> _What to do_: Once you find the line containing "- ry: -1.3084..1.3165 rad" in the data below, copy it and each following line exactly, up to and including the line containing "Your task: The", and nothing else.

Extracted records:
<<<<

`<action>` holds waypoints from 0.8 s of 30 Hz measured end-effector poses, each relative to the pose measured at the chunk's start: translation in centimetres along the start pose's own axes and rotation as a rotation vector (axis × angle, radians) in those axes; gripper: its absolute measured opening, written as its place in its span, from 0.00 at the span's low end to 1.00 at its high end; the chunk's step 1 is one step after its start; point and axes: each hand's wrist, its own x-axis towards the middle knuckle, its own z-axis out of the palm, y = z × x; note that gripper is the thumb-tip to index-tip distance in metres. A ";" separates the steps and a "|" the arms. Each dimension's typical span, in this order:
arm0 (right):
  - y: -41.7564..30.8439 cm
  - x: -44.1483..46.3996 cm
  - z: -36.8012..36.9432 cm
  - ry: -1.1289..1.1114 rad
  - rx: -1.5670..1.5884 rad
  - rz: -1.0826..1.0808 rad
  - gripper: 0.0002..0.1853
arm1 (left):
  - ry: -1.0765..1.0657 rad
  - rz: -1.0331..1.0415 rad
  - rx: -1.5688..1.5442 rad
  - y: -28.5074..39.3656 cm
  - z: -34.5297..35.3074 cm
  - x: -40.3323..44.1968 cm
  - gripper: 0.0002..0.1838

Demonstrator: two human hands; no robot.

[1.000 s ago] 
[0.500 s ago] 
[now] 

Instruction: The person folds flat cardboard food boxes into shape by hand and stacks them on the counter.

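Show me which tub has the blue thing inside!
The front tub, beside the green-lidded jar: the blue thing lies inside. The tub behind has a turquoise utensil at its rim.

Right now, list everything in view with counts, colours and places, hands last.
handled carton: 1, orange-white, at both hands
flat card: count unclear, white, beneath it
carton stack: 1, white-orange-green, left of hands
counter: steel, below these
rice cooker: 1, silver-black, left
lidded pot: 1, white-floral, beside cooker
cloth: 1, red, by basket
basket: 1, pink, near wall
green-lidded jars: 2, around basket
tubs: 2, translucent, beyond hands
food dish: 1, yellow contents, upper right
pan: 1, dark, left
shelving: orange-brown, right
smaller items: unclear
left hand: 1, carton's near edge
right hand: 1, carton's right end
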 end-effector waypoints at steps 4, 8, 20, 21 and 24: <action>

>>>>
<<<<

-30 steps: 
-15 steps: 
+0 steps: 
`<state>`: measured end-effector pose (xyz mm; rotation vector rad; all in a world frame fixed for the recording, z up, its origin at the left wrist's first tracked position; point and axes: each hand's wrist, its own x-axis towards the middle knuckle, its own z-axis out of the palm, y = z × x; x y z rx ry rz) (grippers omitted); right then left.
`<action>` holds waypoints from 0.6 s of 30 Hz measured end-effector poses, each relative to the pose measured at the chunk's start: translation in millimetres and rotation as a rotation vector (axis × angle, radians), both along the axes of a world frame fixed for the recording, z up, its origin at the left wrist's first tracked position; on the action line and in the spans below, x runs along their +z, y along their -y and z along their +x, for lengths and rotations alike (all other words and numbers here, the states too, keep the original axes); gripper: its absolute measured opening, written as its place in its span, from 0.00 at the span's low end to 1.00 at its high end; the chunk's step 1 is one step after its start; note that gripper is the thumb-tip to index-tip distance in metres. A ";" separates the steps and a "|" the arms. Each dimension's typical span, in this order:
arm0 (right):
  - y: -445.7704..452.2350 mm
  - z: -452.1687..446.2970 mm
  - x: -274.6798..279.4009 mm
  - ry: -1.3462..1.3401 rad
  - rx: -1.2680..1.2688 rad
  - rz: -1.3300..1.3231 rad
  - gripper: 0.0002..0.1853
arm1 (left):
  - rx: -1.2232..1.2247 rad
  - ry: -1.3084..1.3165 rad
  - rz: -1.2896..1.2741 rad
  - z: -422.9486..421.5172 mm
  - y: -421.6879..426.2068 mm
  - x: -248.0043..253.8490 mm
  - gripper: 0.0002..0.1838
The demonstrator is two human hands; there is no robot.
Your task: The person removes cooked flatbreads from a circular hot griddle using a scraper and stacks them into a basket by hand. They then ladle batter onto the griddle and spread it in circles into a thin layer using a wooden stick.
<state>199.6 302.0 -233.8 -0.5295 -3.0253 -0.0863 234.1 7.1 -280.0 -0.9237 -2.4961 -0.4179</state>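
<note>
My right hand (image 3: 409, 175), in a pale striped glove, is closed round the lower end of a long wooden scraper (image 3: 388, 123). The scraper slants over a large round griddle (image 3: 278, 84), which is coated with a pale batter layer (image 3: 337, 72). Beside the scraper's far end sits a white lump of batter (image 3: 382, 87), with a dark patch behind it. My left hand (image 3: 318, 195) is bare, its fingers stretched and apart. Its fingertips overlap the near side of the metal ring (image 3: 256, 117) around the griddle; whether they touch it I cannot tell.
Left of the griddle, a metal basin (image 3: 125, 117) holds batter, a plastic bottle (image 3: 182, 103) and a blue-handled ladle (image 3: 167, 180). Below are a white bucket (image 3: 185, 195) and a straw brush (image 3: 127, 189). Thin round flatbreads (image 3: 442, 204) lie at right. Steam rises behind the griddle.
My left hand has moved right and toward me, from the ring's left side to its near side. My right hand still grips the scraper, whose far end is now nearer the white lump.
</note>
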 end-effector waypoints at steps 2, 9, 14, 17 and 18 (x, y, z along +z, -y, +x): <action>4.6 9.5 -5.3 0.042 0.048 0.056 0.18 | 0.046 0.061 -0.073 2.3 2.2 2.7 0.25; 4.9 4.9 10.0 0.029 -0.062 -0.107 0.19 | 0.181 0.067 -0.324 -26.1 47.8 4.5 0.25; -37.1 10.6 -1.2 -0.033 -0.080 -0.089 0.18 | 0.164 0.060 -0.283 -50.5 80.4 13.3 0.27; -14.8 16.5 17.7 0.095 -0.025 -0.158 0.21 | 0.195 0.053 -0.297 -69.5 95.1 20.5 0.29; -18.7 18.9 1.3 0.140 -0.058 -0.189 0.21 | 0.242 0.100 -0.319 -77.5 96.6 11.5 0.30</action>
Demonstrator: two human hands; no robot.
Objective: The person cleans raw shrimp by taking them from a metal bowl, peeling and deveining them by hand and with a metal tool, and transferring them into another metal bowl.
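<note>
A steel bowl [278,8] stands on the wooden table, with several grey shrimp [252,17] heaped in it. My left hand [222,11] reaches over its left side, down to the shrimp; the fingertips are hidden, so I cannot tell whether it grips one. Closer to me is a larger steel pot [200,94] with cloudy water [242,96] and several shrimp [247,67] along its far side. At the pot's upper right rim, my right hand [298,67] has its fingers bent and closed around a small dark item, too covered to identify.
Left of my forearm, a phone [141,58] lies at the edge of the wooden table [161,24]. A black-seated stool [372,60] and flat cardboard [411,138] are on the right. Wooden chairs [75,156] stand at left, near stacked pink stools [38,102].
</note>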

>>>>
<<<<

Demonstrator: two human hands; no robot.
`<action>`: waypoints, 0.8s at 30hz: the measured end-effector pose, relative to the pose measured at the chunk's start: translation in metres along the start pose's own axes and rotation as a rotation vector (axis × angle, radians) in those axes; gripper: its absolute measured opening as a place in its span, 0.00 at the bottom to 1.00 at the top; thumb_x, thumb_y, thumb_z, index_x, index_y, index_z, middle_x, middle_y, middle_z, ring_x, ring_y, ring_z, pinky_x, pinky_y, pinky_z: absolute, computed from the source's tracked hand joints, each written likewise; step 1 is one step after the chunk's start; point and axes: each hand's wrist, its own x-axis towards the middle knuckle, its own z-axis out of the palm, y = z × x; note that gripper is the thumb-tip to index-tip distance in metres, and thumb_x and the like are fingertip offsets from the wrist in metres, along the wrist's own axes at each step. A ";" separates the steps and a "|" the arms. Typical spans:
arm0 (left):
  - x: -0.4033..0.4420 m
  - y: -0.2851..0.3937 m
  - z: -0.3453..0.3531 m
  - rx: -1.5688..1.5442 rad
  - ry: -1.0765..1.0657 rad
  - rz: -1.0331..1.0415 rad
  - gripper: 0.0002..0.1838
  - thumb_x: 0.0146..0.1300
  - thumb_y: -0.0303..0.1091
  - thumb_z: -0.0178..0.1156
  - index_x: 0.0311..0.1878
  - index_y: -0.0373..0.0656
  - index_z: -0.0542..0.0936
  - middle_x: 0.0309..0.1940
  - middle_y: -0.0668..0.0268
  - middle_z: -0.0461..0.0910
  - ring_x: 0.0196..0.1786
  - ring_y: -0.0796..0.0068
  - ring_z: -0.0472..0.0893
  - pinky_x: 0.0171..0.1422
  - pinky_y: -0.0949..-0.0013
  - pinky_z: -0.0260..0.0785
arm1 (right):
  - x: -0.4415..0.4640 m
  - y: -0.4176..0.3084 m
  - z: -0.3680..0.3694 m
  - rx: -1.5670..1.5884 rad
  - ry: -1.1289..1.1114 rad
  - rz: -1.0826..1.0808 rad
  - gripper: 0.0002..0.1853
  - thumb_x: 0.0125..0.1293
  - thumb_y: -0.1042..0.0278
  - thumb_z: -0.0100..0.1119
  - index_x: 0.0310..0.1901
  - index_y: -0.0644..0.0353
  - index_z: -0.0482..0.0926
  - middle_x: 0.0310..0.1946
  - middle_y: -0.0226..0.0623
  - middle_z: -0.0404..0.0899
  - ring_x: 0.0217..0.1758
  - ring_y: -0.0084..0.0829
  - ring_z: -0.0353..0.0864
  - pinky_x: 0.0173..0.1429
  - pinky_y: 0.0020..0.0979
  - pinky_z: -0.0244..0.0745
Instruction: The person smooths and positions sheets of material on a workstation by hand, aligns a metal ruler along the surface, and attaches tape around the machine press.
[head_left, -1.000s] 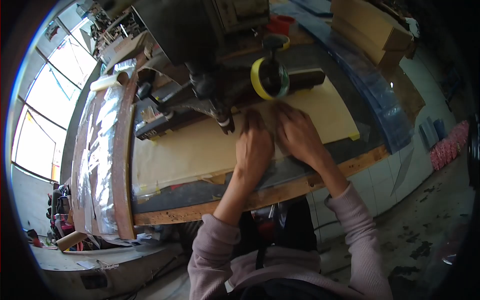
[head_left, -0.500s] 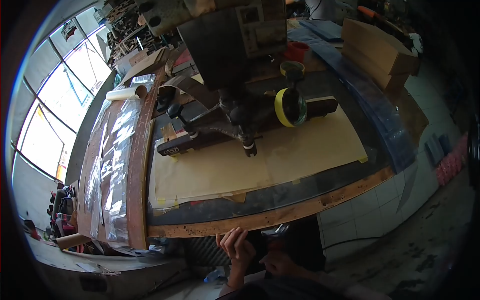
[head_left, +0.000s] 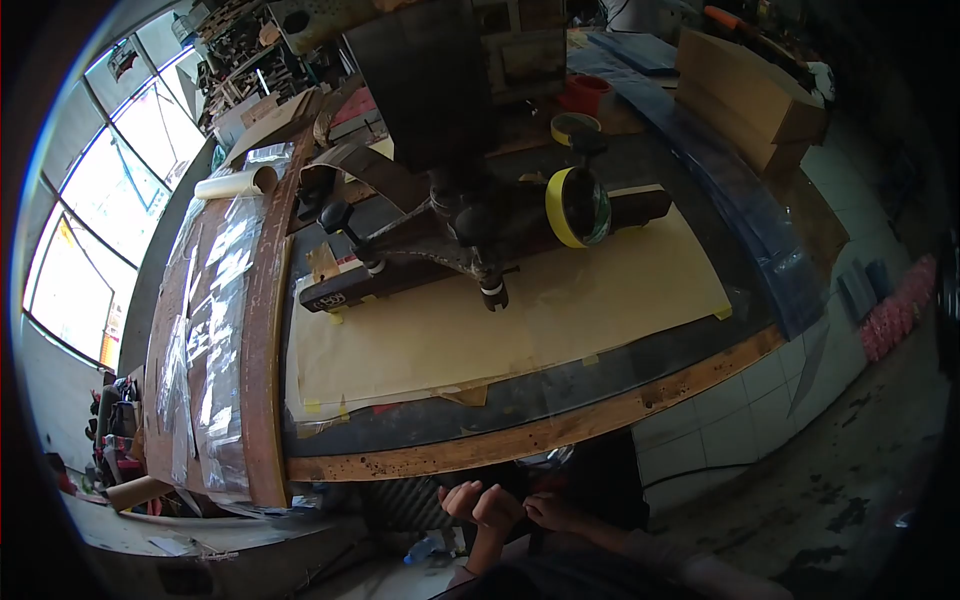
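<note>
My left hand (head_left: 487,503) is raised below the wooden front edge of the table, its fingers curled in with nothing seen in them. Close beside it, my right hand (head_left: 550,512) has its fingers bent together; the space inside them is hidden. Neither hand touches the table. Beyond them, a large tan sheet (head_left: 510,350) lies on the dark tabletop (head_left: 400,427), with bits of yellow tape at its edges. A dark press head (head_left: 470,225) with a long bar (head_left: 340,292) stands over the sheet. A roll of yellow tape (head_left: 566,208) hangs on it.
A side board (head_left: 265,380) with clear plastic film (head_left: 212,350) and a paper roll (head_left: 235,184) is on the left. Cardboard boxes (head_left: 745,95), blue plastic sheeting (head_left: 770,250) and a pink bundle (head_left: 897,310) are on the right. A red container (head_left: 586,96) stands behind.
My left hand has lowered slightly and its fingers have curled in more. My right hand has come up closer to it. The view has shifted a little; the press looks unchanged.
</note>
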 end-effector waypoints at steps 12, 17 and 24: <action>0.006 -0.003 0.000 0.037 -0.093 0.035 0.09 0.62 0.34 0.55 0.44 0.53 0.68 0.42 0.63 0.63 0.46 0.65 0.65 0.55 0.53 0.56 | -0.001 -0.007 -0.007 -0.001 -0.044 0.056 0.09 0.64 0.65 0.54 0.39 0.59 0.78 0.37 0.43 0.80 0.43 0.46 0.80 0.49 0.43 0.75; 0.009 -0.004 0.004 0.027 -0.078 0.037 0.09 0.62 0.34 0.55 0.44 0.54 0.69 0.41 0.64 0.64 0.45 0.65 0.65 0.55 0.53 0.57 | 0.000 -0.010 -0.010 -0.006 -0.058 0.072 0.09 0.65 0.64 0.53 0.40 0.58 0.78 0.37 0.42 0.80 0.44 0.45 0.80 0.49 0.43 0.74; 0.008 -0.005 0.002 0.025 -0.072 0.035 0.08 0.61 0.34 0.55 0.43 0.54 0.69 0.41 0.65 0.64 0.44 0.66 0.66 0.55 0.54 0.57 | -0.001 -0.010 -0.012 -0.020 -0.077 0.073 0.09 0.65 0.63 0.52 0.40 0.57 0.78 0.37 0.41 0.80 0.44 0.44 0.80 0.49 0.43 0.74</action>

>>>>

> _Solution to this problem_:
  - ry: -1.3084..1.3165 rad
  - rz: -1.2896..1.2741 rad
  - z: -422.9486..421.5172 mm
  - y: -421.6879..426.2068 mm
  - x: -248.0043..253.8490 mm
  - gripper: 0.0002..0.1838
The demonstrator is two human hands; there is no robot.
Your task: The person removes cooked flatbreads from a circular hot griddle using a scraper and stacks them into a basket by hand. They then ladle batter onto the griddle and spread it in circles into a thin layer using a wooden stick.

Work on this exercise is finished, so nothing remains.